Wakamatsu Farm is the original heritage site for the first Japanese immigrants who came to the United States on June 8, 1869.
In 2010, the American River Conservancy (ARC)*1 purchased Wakamatsu Farm to continue its preservation and education activities. From June 6th to 9th, 2019, the ARC held a festival to honor and celebrate the 150th anniversary of the arrival of Aizu Wakamatsu Japanese colonists to the United States.
WakamatsuFest150 featured Japanese and Japanese-American food, an ikebana demonstration, Japanese tea ceremony, Japanese calligraphy, traditional Japanese music and more. Booths offered Asian and other foods, information, and merchandise. Docents shared stories about the first Japanese colonists who established their tea and silk farm on the property. Each festival day featured a performance of the world premiere live-play, Gold Hill Samurai. Local and international visitors, dignitaries, and tour groups joined the event. The event was sponsored by various companies and organizations, including Sakata Seed America, Inc. (hereinafter, “SAI”), which supported the Farm and the festival through its corporate donation program, Sakata Gives*2.

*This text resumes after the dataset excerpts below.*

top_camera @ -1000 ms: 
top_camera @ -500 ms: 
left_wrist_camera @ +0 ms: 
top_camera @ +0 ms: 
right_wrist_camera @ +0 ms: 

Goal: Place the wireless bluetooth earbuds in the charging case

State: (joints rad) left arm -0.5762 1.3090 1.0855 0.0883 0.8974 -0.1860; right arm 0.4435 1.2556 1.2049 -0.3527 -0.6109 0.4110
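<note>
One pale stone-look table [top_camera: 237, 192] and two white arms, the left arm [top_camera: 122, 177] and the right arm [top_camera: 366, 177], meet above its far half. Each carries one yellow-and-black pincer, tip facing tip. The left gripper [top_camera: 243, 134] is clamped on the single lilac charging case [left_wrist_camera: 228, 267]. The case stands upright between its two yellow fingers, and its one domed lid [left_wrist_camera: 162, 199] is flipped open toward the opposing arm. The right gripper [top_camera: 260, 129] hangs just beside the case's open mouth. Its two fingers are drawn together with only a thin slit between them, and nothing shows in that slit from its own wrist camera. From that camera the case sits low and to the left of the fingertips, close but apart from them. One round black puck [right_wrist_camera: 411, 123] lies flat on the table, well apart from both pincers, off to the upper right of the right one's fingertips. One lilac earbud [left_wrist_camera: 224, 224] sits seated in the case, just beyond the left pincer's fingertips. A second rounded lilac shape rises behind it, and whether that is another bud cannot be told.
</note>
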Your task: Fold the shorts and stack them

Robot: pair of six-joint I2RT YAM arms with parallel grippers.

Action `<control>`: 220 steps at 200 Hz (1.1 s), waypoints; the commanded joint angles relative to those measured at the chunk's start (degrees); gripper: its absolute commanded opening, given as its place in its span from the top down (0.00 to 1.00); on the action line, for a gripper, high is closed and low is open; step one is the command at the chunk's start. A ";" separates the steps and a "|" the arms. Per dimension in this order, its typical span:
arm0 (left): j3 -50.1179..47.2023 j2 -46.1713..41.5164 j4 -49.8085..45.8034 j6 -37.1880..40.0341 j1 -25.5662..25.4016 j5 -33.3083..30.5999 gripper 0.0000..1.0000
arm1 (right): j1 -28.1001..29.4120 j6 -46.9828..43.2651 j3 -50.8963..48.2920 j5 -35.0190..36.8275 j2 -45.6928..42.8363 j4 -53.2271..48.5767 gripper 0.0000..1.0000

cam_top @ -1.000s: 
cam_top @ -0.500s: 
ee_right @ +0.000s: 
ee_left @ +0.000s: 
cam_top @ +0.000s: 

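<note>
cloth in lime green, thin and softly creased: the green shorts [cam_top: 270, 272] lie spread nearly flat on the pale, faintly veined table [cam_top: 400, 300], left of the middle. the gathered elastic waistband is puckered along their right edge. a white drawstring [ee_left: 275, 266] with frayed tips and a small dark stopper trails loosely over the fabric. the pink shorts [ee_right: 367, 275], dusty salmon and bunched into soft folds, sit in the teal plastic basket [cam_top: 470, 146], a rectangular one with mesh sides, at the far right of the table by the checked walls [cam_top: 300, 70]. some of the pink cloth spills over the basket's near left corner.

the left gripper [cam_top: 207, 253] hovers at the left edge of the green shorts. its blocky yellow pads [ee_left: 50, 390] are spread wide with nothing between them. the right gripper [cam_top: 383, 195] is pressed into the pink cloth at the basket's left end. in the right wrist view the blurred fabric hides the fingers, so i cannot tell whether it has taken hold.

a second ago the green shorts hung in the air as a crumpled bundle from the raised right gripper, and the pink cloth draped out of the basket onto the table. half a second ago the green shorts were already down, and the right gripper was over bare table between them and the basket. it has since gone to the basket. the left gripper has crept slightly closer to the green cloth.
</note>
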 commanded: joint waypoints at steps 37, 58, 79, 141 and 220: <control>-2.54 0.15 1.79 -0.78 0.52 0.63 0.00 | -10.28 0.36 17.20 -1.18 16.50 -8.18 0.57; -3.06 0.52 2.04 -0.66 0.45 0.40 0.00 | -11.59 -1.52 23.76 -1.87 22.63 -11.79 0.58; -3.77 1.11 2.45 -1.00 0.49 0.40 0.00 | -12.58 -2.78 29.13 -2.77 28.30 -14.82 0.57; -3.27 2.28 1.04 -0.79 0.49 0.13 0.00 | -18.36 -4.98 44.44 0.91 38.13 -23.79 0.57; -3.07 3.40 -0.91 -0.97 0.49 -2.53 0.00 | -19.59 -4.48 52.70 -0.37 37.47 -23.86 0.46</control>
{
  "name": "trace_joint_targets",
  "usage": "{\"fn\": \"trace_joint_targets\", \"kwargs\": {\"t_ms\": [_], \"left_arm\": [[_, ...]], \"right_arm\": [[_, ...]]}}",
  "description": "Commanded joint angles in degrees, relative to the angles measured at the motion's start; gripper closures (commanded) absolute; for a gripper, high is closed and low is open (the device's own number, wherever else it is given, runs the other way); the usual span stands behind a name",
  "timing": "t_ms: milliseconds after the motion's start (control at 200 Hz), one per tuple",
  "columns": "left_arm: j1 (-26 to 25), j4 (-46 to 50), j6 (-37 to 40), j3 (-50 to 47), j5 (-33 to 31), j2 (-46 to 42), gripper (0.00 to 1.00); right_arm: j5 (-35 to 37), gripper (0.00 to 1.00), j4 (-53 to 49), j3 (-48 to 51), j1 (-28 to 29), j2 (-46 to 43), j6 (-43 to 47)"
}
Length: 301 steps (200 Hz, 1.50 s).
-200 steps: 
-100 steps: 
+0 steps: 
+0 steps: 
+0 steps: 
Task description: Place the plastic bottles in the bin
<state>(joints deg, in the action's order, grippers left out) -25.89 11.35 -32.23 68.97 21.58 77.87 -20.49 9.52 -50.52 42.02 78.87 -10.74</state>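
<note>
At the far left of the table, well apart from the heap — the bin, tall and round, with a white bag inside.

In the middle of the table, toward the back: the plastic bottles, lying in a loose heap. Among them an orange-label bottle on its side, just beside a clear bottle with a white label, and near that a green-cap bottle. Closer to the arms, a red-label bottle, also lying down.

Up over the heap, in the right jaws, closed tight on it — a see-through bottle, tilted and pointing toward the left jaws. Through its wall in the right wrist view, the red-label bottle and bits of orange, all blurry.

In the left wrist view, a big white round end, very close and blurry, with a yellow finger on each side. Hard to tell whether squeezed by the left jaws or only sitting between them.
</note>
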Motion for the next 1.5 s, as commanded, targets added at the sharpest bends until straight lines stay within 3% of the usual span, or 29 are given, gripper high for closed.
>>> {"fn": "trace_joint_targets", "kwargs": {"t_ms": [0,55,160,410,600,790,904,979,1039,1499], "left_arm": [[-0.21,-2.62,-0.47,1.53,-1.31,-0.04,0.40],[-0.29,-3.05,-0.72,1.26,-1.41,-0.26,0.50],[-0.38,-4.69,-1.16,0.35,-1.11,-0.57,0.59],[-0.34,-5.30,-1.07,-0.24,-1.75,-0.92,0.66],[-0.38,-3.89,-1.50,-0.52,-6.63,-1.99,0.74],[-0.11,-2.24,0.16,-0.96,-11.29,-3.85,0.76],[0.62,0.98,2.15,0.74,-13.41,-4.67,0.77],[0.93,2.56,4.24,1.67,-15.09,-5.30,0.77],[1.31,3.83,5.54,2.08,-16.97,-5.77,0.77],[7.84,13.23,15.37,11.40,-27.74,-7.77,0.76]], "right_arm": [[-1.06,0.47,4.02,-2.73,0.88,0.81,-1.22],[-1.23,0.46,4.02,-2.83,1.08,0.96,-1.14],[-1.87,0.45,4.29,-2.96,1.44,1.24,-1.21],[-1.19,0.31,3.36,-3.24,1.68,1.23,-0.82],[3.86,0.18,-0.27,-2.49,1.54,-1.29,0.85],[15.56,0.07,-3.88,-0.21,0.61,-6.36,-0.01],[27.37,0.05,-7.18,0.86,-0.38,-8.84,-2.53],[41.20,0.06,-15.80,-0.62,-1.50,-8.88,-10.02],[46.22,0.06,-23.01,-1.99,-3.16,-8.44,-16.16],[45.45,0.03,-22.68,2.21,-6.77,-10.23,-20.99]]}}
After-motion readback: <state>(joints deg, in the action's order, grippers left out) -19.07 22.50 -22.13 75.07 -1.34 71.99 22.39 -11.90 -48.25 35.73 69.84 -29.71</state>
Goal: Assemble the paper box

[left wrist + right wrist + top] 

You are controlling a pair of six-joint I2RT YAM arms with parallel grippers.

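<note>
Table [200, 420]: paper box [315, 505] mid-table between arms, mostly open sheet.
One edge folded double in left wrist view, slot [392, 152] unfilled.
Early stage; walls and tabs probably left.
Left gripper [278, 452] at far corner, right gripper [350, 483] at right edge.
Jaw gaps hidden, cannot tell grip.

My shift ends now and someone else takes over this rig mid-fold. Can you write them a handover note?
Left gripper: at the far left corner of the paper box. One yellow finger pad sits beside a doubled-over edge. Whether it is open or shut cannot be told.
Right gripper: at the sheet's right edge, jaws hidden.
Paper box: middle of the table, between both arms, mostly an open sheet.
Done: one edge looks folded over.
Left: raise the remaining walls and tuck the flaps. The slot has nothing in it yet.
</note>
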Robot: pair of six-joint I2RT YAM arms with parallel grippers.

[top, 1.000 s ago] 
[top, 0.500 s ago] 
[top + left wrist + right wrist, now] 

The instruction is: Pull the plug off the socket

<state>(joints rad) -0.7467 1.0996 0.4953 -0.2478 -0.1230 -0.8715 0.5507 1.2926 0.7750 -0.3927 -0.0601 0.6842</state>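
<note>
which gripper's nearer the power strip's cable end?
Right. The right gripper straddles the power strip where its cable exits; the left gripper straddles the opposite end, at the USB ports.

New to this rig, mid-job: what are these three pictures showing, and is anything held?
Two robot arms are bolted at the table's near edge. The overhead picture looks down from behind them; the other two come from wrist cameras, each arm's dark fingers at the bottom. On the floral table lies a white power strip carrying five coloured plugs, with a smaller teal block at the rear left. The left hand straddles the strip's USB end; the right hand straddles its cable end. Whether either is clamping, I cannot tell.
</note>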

1 The American River Conservancy (ARC) is a non-profit organization that serves our communities by ensuring healthy ecosystems within the Upper American River Watershed and Upper Cosumnes River Watershed through land conservation, stewardship, and education.
2 Sakata Gives is SAI’s corporate donation program that empowers all SAI colleagues to engage in the communities of their choosing in a purpose-driven way and to be good social citizens. The program is the cornerstone for the SAI Corporate Social Responsibility Program. All activities within Sakata Gives are guided by the SAKATA corporate mission, “to contribute sustainably to the betterment of life and culture.” We designed the program to encourage employee engagement in the areas of sustainability, nutrition, heath, and the environment.